Schedule SE calculates self-employment tax (Social Security 12.4% + Medicare 2.9% = 15.3% on net self-employment income up to the SS wage base, plus 2.9% Medicare on amounts above). Accounting software calculates the underlying Schedule C net income; the SE calculation is a TurboTax/H&R Block/tax-CPA function rather than a bookkeeping software function. Your accounting software exports the Schedule C; the tax prep software or CPA computes Schedule SE from there.
How should self-employed people handle retirement contributions (SEP-IRA, Solo 401(k))?
Self-employed individuals get powerful retirement-savings options: SEP-IRA (up to 25% of net self-employment income, max ~$70,000 in 2026) and Solo 401(k) (employee deferral + employer match, up to $77,500+ for under-50 in 2026). Accounting software tracks the underlying income; the contribution decision happens at tax time with your CPA. Critical: SEP-IRA contributions reduce taxable income, so the decision affects estimated tax payments. Most accounting platforms don't handle SEP/Solo 401(k) directly — that's a tax planning conversation.
What about mileage tracking for self-employed?

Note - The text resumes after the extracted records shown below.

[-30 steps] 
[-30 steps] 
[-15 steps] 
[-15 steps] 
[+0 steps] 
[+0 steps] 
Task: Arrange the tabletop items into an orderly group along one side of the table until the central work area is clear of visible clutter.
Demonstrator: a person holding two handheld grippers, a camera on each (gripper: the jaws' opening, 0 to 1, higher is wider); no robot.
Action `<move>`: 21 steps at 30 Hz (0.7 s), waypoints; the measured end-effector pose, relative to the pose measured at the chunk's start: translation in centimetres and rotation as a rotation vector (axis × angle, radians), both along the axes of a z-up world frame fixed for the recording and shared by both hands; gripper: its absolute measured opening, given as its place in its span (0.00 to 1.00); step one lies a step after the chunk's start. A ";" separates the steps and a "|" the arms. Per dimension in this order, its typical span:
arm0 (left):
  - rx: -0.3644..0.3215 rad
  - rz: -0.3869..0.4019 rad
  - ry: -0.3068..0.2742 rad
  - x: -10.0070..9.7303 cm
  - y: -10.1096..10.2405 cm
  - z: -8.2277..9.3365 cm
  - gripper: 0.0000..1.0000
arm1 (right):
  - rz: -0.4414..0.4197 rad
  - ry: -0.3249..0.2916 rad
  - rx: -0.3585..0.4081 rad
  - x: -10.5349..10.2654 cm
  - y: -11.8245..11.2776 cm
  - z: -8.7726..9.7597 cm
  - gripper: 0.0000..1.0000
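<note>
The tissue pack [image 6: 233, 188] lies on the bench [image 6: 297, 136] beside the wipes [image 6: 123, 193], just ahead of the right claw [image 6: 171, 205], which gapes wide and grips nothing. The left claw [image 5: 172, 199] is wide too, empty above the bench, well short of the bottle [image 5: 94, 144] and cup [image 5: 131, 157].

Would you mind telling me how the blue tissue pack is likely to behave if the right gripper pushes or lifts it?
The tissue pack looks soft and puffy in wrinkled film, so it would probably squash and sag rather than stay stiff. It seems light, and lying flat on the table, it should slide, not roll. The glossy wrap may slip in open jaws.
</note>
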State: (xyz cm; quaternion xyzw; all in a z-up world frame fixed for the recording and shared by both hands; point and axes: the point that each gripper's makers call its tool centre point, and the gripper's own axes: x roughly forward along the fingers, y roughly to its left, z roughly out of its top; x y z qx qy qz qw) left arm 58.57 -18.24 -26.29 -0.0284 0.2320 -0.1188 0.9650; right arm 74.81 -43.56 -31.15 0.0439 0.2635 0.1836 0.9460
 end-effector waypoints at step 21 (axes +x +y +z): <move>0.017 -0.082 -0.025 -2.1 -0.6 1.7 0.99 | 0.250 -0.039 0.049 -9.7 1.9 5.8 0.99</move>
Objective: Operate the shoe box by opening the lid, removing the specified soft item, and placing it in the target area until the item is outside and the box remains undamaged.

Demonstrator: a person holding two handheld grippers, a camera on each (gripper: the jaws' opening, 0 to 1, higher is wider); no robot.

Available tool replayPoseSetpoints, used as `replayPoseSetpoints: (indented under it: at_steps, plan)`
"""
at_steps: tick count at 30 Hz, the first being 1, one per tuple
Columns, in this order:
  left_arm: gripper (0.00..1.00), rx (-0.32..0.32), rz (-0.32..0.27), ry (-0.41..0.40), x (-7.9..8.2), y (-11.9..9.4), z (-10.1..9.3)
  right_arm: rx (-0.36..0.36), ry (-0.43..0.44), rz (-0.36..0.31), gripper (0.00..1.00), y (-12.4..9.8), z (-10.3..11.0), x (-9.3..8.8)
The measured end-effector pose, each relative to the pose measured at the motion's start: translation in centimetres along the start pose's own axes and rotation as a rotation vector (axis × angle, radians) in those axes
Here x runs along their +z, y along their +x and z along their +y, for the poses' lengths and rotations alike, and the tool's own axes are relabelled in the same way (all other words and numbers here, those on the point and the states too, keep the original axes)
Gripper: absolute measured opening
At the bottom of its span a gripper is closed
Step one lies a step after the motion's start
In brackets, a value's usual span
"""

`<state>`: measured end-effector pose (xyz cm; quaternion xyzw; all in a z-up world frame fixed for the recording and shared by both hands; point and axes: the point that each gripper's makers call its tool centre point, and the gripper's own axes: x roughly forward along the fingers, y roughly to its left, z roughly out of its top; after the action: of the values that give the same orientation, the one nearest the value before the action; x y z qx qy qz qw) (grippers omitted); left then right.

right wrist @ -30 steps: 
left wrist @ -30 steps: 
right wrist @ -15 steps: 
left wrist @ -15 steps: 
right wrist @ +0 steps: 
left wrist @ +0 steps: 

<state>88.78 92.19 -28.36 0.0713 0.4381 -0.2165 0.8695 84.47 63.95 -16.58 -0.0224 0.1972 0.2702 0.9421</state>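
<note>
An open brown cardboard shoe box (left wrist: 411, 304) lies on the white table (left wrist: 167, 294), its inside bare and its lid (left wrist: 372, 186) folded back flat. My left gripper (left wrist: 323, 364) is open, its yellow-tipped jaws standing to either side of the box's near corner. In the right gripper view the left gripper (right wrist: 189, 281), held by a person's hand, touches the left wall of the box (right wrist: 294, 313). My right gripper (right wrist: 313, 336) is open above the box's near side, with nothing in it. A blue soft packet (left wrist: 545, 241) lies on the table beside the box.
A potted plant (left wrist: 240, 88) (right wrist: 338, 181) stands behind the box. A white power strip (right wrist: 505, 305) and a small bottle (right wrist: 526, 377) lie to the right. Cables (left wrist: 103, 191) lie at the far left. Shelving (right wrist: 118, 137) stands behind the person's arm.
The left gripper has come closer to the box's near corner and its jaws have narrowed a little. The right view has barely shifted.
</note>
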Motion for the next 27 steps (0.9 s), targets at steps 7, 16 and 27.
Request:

Critical deduction for self-employed individuals using a vehicle for business — 67¢ per business mile in 2026 (IRS standard rate). Most accounting platforms have built-in mileage tracking via mobile app: QuickBooks Solopreneur (originally Self-Employed) is the most polished, FreshBooks has decent mileage tracking, Wave's is more basic. Alternative: dedicated apps (MileIQ, Everlance) that integrate with accounting software. For self-employed people driving 5,000+ business miles/year, the deduction is material ($3,350+ at 2026 rates).
Should self-employed people use Wave free or QuickBooks Solopreneur?
Wave Starter for most cases — it's genuinely free forever, handles unlimited invoices/customers/bank-feed, and has Schedule-C export. QuickBooks Solopreneur ($20/month) is worth it specifically if: you have a US accountant who insists on QB, you have heavy mileage tracking needs (QB has the best mileage app), or you plan to scale past sole proprietorship to LLC + employees within a year (smoother upgrade path within Intuit). Otherwise, save the $240/year and use Wave.